» **ABOUT THIS TASK**: Please give back only the lines below from the one containing "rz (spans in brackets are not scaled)" to the one containing "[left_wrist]", each repeated word for word, both ends included.

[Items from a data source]
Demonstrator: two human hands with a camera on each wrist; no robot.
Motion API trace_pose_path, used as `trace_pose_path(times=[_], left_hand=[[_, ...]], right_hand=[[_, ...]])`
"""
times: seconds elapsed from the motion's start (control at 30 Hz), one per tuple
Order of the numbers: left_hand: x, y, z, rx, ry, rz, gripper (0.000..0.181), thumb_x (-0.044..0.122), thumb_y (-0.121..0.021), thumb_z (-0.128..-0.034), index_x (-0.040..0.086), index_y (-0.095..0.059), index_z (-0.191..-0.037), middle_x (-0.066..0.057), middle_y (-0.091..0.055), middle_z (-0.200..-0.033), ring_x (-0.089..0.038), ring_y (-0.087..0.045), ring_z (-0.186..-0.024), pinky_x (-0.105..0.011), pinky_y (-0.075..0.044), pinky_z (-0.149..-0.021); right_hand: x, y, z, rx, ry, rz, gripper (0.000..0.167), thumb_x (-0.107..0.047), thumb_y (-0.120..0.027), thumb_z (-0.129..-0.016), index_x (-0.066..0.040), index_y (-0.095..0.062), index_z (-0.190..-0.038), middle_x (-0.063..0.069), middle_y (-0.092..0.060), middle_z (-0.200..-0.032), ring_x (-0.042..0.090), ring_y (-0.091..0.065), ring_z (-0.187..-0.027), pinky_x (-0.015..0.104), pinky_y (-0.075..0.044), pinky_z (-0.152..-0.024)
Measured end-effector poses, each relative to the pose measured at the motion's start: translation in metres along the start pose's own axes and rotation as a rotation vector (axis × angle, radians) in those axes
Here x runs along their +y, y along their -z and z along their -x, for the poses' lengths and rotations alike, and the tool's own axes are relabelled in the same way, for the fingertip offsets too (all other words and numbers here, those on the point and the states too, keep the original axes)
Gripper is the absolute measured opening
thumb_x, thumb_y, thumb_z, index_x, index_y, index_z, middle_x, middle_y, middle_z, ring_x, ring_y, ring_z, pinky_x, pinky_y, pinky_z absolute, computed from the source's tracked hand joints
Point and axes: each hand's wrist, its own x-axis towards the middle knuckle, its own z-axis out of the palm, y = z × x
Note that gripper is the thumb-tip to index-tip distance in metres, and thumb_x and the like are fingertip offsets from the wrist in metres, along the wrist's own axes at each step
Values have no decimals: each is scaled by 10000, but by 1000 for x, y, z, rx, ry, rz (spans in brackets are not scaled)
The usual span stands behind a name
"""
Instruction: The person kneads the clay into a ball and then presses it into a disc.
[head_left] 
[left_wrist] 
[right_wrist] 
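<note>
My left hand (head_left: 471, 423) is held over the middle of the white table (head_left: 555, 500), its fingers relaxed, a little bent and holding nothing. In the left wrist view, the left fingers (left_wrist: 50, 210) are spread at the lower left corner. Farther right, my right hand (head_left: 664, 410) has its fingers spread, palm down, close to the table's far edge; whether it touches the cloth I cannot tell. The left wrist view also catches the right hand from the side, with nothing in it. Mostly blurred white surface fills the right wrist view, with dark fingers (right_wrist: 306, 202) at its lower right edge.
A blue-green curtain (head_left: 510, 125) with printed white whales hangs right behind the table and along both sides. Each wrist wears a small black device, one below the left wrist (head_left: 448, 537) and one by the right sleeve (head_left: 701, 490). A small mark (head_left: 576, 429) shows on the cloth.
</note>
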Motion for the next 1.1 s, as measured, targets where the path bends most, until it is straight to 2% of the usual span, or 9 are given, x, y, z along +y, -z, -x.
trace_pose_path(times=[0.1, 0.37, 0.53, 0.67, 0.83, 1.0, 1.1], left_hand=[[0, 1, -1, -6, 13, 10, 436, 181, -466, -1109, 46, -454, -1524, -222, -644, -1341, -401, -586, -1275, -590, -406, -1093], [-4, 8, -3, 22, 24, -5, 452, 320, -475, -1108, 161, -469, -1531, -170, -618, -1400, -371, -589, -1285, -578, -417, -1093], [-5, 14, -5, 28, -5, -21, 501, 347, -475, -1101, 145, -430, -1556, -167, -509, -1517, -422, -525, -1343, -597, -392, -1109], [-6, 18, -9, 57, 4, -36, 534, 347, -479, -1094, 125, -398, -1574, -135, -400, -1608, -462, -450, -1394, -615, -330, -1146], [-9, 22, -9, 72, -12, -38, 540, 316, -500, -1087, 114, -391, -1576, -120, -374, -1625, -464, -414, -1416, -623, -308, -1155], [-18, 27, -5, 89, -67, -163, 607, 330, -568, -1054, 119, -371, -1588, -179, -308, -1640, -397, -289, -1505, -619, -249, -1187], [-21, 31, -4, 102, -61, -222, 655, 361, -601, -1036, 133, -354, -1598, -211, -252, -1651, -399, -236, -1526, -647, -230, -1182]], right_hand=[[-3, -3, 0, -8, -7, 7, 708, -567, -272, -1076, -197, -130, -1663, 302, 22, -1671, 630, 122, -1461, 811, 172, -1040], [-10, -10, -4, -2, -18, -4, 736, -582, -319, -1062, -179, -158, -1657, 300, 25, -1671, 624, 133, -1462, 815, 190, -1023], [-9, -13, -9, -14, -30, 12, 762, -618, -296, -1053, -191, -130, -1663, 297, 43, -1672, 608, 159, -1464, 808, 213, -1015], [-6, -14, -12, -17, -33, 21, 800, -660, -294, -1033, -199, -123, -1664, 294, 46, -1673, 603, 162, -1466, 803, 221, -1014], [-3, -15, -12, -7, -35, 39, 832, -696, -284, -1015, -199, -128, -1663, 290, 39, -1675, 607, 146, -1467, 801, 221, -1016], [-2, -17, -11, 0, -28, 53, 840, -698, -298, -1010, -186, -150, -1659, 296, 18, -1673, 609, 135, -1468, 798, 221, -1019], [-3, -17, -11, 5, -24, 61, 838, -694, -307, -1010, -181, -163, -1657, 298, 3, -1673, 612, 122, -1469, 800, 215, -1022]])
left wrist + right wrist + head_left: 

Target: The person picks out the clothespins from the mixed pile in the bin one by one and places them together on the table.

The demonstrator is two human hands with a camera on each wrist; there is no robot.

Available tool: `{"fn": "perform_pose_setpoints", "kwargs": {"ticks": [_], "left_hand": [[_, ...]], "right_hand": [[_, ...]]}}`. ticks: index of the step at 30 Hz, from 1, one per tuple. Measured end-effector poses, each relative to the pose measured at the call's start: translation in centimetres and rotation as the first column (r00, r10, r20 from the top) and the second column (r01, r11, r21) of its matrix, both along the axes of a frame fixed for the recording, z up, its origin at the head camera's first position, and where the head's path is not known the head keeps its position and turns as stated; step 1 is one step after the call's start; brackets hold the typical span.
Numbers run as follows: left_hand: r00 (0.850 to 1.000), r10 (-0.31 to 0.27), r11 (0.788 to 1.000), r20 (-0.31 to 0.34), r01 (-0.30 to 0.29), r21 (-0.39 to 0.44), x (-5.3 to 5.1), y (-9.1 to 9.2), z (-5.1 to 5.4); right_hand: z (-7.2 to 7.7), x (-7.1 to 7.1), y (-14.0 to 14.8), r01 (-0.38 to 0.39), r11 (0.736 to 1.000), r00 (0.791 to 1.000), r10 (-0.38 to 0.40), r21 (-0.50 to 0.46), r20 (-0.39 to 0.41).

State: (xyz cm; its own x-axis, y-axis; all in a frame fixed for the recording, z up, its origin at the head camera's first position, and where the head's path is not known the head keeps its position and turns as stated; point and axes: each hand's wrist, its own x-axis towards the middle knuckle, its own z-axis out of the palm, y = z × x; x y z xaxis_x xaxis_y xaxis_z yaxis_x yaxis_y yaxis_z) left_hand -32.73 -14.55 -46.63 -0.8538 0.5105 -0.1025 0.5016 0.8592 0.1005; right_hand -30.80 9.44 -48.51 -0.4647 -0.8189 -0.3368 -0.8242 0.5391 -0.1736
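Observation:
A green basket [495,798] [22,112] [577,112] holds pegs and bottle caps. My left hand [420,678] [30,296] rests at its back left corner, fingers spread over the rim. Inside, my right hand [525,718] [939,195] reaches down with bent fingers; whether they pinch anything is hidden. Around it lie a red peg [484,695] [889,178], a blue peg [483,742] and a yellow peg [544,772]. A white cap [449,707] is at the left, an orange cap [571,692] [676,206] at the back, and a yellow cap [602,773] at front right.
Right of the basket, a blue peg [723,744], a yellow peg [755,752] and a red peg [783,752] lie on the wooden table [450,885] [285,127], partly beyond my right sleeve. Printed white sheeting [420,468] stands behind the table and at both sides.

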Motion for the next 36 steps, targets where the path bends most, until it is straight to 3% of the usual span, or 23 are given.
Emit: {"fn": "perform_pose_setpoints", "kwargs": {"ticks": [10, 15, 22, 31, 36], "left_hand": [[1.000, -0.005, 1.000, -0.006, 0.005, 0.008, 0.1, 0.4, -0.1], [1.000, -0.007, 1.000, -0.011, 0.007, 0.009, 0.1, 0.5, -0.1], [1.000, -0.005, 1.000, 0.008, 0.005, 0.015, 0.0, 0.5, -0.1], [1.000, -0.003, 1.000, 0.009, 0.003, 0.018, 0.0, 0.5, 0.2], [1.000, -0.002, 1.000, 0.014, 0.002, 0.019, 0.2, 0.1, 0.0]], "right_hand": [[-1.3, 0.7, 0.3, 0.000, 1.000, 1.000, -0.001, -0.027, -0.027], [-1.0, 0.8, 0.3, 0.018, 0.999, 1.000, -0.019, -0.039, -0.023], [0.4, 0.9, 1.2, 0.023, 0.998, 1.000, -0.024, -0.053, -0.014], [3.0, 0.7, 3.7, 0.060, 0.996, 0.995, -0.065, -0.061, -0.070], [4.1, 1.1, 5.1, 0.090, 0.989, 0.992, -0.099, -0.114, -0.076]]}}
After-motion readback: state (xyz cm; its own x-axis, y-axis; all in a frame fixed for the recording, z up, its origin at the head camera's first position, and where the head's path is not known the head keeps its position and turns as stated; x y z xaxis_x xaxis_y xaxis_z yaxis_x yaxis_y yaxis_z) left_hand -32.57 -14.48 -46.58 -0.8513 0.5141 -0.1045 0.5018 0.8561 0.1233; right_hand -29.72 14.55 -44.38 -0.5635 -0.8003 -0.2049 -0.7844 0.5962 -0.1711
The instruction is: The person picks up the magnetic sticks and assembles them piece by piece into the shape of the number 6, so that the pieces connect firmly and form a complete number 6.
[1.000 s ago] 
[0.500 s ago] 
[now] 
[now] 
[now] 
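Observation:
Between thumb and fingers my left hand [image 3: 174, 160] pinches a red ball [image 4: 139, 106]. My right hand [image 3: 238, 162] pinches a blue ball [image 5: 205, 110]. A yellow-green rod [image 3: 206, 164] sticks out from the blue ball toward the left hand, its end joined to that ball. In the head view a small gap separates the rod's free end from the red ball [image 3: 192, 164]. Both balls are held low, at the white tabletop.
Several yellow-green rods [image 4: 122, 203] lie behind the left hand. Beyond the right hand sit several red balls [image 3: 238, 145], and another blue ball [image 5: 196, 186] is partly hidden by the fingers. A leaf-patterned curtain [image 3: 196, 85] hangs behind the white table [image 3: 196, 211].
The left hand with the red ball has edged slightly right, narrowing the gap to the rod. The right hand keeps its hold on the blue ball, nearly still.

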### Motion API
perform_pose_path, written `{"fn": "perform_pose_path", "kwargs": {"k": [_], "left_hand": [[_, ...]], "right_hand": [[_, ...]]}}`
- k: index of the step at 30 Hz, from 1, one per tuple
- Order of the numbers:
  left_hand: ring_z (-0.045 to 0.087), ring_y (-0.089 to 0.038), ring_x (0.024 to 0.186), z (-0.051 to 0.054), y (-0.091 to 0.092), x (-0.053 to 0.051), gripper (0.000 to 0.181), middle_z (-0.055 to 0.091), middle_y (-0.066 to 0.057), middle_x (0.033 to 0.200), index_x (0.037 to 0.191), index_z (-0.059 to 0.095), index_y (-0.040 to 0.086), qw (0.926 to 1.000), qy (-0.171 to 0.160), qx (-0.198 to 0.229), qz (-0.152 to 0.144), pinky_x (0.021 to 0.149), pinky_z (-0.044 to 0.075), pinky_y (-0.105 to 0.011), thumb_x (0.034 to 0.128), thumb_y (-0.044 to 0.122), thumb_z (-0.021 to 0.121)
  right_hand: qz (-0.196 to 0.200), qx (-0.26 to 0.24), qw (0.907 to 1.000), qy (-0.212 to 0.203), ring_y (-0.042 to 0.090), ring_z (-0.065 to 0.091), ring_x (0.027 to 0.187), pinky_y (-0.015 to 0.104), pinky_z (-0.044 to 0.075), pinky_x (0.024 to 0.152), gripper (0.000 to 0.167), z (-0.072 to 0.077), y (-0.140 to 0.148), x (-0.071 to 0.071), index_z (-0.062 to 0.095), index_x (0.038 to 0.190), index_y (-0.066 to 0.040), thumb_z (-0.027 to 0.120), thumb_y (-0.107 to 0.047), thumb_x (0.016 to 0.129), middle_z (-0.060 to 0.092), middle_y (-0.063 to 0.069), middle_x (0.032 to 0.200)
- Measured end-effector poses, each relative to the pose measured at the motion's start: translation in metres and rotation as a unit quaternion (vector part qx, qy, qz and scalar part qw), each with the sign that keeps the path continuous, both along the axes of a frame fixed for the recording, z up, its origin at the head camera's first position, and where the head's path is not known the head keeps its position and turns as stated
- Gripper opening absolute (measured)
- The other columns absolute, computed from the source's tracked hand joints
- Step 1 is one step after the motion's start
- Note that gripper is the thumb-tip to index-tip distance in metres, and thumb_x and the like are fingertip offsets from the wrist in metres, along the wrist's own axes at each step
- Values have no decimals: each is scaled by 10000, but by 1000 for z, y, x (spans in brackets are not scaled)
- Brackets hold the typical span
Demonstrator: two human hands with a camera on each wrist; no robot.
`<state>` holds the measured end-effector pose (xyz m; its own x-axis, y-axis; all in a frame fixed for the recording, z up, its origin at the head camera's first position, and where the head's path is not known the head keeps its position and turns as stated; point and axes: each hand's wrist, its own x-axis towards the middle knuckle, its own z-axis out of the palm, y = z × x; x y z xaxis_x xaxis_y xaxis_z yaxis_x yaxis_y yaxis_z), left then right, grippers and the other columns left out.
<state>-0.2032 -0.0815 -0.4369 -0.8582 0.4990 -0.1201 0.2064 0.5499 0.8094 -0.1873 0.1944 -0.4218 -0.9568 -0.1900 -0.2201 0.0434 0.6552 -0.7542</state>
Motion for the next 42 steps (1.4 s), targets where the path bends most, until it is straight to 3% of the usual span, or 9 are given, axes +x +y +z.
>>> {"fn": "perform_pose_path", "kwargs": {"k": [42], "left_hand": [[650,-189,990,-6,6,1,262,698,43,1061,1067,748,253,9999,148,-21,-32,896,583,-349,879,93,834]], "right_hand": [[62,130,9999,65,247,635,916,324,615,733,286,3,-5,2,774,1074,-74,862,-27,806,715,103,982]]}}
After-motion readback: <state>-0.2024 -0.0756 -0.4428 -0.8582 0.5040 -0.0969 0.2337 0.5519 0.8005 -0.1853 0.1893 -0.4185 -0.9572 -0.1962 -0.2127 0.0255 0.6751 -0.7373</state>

» **FINISHED TASK**:
Values have no decimals: each is scaled by 10000, but by 1000 for x, y, z, rx, ry, rz (spans in brackets are not scaled)
The usual span stands behind a name
"""
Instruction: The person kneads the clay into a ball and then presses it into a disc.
[head_left] 
[left_wrist] 

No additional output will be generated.